__EXERCISE DETAILS__
Nothing but the lines from the one containing "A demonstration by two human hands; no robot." through the one containing "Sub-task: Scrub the", both included, should be given again, each exactly as written below.

__DATASET EXTRACT__
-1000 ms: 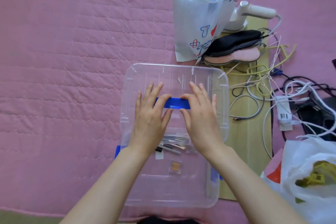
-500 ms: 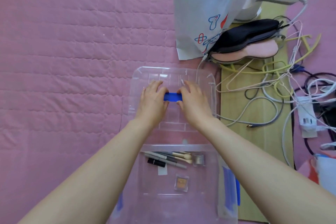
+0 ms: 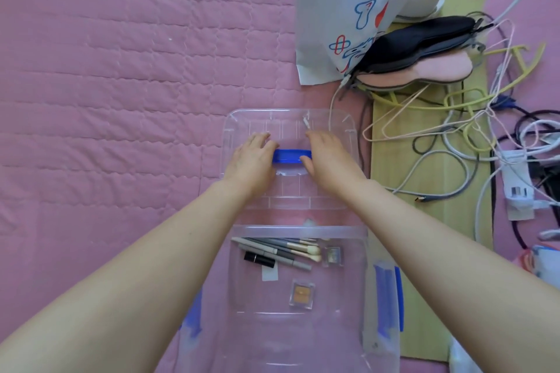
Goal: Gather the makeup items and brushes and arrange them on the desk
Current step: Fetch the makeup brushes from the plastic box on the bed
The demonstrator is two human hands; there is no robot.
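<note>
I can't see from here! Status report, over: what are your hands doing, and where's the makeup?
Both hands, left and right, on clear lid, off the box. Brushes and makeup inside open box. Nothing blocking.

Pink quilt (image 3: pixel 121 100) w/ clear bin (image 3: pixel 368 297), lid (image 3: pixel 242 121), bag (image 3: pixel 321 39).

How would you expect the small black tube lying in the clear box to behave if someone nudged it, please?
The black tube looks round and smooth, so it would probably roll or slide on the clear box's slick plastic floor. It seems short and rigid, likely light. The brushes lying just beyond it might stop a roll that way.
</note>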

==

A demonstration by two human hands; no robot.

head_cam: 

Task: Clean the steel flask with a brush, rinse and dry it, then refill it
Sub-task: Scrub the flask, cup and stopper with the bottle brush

__FINISHED EXERCISE__
A demonstration by two human hands; no robot.

head_cam: 

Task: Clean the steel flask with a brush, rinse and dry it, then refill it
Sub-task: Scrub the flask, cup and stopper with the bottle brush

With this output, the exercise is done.